> [Try it]:
Print out the full listing, exactly.

> [Raw data]:
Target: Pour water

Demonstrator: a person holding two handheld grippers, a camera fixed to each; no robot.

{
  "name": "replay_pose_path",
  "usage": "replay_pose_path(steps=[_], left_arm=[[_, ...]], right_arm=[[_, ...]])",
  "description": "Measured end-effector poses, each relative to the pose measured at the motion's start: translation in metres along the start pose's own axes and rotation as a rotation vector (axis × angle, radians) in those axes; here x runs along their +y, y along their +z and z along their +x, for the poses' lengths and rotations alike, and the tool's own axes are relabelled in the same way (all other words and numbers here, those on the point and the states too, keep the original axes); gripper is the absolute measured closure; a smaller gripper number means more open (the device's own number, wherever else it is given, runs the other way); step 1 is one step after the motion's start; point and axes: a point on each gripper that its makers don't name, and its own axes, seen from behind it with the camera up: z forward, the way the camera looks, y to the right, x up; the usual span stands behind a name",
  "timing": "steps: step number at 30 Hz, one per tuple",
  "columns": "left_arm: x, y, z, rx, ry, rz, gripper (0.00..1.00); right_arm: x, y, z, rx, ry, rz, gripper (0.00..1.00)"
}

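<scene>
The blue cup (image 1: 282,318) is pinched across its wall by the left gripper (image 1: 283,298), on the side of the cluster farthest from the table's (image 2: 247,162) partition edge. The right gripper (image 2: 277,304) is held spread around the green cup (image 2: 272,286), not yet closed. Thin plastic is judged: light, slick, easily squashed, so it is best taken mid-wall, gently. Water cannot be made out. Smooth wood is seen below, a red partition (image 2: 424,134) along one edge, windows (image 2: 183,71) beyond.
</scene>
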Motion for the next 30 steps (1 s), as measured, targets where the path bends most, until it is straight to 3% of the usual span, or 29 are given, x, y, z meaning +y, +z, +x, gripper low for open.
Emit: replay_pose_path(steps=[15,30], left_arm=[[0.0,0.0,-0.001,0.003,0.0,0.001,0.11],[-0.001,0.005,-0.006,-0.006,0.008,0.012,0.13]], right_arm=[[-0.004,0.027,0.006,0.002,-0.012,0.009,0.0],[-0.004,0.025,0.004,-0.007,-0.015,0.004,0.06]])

> [Answer for the task]:
Target: Pour water

Demonstrator: a person holding two handheld grippers, a camera fixed to each; no robot.

{
  "name": "replay_pose_path",
  "usage": "replay_pose_path(steps=[_], left_arm=[[_, ...]], right_arm=[[_, ...]])",
  "description": "Measured end-effector poses, each relative to the pose measured at the motion's start: translation in metres along the start pose's own axes and rotation as a rotation vector (axis × angle, radians) in those axes; here x runs along their +y, y along their +z and z along their +x, for the poses' lengths and rotations alike, and the tool's own axes are relabelled in the same way (all other words and numbers here, those on the point and the states too, keep the original axes); gripper is the absolute measured closure; a smaller gripper number means more open (the device's own number, wherever else it is given, runs the other way); step 1 is one step after the motion's start; point and axes: a point on each gripper that its makers don't name, and its own axes, seen from behind it with the camera up: z forward, the way the camera looks, y to the right, x up; the usual span stands behind a name",
  "timing": "steps: step number at 30 Hz, one per tuple",
  "columns": "left_arm: x, y, z, rx, ry, rz, gripper (0.00..1.00); right_arm: x, y, z, rx, ry, rz, gripper (0.00..1.00)"
}

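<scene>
The blue cup (image 1: 282,318) is pinched across its wall by the left gripper (image 1: 283,298), on the side of the cluster farthest from the table's (image 2: 247,162) partition edge. The right gripper (image 2: 277,304) is held spread around the green cup (image 2: 272,286), not yet closed. Thin plastic is judged: light, slick, easily squashed, so it is best taken mid-wall, gently. Water cannot be made out. Smooth wood is seen below, a red partition (image 2: 424,134) along one edge, windows (image 2: 183,71) beyond.
</scene>
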Motion for the next 30 steps (1 s), as measured, targets where the path bends most, until it is straight to 3% of the usual span, or 29 are given, x, y, z meaning +y, +z, +x, gripper low for open.
Emit: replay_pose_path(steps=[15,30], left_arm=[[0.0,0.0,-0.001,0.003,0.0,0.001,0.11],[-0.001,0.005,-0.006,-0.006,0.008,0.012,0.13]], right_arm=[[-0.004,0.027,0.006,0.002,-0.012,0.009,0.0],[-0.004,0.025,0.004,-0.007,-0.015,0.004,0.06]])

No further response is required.